Desde el día del cuchillo, esto es lo que se respira en casa, amenazas de irse, de suicidio e intentos fallidos de ambas. Más de una vez me lo he encontrado medio muerto a mi llegada del cole; unas, por cortes en los brazos; otras, por sobredosis de pastillas e incluso tirado en el suelo con una soga al cuello. Siempre fallido. Según él algo no le deja morir, según él, sus intentos no son pantomimas. Esto me lo explicó un día antes de irme al cole, mientras me contaba cómo se cortaría las venas esta vez y que, esta vez, se moriría. Llegué de la escuela y allí estaba, tirado en el sofá con un charco de sangre, y me volví a meter a llorar en mi cuarto apartado de las otras habitaciones, a esperar a que llegase mamá del trabajo. «Por favor, que se muera esta vez», creo que es lo único que le he pedido a Dios en la vida, por eso ya no creo en Él. Se lo he pedido a diario, a todas horas, que muriese ya. Nunca más le he vuelto a pedir nada».
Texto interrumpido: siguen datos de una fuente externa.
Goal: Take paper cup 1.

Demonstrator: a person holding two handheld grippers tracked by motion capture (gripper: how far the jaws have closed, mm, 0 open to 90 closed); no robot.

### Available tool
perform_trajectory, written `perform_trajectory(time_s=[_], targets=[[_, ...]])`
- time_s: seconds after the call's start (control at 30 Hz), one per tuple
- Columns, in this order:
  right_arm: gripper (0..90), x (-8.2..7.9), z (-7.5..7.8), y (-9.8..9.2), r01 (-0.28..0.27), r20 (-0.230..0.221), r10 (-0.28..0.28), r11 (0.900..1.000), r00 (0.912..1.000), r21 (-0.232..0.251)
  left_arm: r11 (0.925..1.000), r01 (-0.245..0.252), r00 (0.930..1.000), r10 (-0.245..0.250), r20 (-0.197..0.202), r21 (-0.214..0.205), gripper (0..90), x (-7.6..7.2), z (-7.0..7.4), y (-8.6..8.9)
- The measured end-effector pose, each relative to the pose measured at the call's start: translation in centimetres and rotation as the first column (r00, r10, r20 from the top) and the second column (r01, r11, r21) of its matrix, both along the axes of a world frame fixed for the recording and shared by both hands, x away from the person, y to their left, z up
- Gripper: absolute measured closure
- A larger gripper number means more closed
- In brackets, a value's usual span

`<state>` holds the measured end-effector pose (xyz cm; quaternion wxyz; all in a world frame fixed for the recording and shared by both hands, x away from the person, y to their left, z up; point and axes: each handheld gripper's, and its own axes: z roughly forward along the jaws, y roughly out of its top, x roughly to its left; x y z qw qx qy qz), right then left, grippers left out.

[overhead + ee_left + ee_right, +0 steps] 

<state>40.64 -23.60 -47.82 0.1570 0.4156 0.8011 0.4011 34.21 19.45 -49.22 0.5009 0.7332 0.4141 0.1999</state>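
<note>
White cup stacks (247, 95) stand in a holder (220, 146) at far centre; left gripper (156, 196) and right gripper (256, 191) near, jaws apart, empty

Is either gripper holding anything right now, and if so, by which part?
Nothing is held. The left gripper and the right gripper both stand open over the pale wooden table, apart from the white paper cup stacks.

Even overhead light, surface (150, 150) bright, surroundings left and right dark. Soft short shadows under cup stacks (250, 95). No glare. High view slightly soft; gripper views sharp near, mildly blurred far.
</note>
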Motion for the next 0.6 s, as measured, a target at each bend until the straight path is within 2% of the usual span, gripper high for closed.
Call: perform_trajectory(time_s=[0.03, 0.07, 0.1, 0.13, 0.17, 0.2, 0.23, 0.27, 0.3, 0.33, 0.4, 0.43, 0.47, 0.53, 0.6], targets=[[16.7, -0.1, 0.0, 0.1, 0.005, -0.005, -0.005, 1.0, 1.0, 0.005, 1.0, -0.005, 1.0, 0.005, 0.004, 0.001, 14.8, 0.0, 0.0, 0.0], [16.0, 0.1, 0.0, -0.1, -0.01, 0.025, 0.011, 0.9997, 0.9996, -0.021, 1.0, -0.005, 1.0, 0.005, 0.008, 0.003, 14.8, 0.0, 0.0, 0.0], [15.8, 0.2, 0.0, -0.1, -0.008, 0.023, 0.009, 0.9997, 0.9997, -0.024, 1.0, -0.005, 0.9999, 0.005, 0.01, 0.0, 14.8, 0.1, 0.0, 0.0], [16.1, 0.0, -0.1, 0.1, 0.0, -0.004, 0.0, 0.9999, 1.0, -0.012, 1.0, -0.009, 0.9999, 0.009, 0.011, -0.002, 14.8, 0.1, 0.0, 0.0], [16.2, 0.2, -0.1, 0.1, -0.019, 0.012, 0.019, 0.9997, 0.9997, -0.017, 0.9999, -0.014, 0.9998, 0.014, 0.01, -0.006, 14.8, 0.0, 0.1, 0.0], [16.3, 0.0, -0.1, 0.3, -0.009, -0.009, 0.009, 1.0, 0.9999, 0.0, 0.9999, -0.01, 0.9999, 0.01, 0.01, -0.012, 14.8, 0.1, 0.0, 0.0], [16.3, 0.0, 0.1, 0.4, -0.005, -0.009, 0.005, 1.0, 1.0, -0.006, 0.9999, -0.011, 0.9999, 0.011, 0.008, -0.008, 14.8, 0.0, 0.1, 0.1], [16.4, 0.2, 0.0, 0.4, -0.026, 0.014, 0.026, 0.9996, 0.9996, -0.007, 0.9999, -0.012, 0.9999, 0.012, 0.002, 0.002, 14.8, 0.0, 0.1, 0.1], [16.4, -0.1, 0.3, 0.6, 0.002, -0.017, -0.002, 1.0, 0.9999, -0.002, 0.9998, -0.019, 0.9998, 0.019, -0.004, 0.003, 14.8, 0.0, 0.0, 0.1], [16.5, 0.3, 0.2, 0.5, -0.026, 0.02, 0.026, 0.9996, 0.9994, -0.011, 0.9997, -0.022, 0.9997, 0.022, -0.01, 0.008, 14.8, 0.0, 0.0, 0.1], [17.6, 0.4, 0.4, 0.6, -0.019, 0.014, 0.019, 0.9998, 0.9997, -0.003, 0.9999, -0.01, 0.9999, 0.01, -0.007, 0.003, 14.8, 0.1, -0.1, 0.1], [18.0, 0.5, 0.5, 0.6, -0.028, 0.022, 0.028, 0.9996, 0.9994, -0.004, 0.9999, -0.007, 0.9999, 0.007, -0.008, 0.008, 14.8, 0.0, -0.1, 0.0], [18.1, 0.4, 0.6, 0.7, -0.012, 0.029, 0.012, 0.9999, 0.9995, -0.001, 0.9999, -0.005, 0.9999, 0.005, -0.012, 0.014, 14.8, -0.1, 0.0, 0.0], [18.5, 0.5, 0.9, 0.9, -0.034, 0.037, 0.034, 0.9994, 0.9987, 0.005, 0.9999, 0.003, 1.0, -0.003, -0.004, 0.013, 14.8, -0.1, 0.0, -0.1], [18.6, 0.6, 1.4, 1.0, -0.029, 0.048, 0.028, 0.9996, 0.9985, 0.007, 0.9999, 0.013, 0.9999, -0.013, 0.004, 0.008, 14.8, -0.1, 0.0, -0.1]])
Me echo ambas manos a la boca para tragarme los sollozos, devuelvo todo al armarito de donde lo he sacado. Me vuelvo sobre mis pasos, de nuevo a la cama. Ahí siguen, en una postura más imposible todavía que la anterior. Me meto en la cama, tratando de no despertar al colchón, abrazo al hombre que quiero, el mejor padre del mundo, y le susurro, con miedo a despertarle el pasado: «Cuanto más te conozco, más te quiero».